Harris' contributions to architecture also include research on Austin's built environment. He authored two books on the subject: The Elgin-Butler Brick Company, 1873-1963 (1963) and Minor and Major Mansions in Early Austin. The latter was published in three editions; the original printing in 1955, "a sequel" in 1958, and "a supplement" in 1959, each edition containing drawings of different homes and buildings in Austin. Each of the drawings was created by the author based on his research into these buildings.
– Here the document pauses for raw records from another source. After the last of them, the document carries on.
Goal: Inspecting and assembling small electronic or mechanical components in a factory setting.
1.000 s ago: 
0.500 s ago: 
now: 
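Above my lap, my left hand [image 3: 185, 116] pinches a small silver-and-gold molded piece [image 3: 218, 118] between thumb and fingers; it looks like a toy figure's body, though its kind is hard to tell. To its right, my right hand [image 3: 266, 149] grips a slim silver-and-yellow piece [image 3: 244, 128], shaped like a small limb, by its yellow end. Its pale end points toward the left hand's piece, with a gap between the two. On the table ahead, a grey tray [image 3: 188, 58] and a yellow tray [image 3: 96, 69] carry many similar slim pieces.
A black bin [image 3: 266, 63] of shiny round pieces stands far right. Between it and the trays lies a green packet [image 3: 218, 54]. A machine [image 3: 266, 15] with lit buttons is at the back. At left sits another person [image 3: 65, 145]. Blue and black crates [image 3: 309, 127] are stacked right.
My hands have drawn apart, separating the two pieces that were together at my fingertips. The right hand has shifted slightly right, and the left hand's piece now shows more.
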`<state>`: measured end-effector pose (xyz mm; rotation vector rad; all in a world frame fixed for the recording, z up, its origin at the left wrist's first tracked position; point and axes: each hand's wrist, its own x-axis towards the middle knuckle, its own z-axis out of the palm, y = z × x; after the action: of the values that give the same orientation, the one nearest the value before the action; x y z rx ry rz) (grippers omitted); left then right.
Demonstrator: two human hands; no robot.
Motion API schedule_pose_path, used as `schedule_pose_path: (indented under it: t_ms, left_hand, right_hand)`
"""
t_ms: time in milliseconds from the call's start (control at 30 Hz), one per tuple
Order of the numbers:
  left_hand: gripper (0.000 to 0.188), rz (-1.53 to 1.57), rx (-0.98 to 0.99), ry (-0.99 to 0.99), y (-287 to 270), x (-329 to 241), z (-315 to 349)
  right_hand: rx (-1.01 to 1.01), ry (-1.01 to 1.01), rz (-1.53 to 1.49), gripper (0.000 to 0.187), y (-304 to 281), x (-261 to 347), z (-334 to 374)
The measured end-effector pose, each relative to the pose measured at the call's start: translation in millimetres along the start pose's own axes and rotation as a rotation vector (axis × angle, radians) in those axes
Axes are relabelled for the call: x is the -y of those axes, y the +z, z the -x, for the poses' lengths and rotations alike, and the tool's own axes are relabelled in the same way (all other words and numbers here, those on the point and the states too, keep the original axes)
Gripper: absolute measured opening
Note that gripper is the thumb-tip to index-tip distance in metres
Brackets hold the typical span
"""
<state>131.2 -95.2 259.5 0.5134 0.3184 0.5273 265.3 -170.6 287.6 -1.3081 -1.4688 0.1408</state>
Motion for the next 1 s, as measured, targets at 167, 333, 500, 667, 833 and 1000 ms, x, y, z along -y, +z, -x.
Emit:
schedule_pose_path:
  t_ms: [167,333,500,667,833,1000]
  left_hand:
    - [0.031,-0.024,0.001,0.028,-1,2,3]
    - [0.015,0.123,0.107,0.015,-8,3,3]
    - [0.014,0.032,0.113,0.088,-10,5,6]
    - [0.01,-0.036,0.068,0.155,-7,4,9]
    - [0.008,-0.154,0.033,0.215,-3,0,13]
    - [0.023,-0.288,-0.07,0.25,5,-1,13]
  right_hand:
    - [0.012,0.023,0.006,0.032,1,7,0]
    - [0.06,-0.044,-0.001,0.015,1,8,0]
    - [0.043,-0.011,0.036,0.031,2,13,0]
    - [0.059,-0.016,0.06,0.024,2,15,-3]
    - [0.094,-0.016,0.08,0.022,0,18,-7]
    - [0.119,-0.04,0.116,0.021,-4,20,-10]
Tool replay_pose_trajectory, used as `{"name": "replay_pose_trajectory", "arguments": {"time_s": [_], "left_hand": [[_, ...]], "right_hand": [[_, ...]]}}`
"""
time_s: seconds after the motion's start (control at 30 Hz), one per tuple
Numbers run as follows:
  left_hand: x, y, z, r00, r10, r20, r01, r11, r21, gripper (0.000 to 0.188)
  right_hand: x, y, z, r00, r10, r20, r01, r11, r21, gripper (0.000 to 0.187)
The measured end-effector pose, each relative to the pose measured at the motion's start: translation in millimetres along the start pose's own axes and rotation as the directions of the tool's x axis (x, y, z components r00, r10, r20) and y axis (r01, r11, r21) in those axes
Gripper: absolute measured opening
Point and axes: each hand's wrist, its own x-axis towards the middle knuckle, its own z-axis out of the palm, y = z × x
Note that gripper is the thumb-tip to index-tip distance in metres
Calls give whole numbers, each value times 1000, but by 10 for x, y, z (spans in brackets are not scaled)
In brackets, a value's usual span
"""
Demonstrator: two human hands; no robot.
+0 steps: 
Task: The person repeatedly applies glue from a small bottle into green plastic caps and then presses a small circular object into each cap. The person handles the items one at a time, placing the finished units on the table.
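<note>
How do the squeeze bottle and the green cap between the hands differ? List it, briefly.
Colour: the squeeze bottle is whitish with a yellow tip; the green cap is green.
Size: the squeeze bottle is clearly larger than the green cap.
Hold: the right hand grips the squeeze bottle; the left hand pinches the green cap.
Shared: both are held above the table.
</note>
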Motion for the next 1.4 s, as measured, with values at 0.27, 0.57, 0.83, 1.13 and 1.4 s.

In addition to these books, Harris also authored the Specifications of the Repair and Renovation of the Old General Land Office Building (1957) for the State Building Commission and produced historical maps based on his research.
Harris was a member of the American Institute of Architects (AIA) and his civic involvement in Austin included memberships in the Austin Chamber of Commerce Military Affairs Committee, the Heritage Society of Austin, Austin's Zoning Commission, and the Travis County Historical Survey Committee. He had also served as a consultant with the Austin Mayor's Emergency Housing Commission to provide housing for World War II veterans.
Harris married Loula Macgill Ujffy in 1922, with whom he had four children: Clara, August, Jr., William, and Eleanor. He died at the Veteran's Administration Hospital in Waco on January 31, 1968 and is buried at the Oakwood Cemetery in Austin.
(Sources include: Bell, Cherise J., "Harris, August Watkins, Sr. [Watt]," Handbook of Texas Online. National Register of Historic Places listings for Giesecke & Harris found through the National Archives Catalog at https://catalog.archives.gov/. Both sites accessed July 17, 2019.)
August Watkins Harris was an Austin-based architect who designed buildings throughout Texas. He also published two books on architecture in Austin, as well as the Specifications of the Repair and Renovation of the Old General Land Office Building for the State Building Commission. The Harris drawings consist of two diazotype prints of the 1853 Limestone Capitol building, which Harris calls the "Texas Colonial Capitol," dating September 26, 1957. One print depicts the building's front elevation and one print is of the Capitol's floor plans. These drawings are included in the 1958 sequel to Minor and Major Mansions in Early Austin and are noted to be "compiled and drawn from data discovered in the archives of the State of Texas, the collection of the Austin Public Library, and from photographic and related material made available by Mr. Walter E. Long."
Restrictions on Access
Restrictions on Use
Under the Copyright Act of 1976 as amended in 1998, unpublished works are protected for the life of the author plus 70 years. The term of copyright for published material varies. Researchers are responsible for complying with U.S. Copyright Law (Title 17 U.S.C.).
Drawings are too large to be photocopied.
(Identify the item), August Watkins Harris drawings. Archives and Information Services Division, Texas State Library and Archives Commission.
Accession number: 2019/113
Provenance is unknown. These drawings were likely donated to the Archives and Information Services Division of the Texas State Library and Archives Commission by August Harris or his spouse sometime after 1958.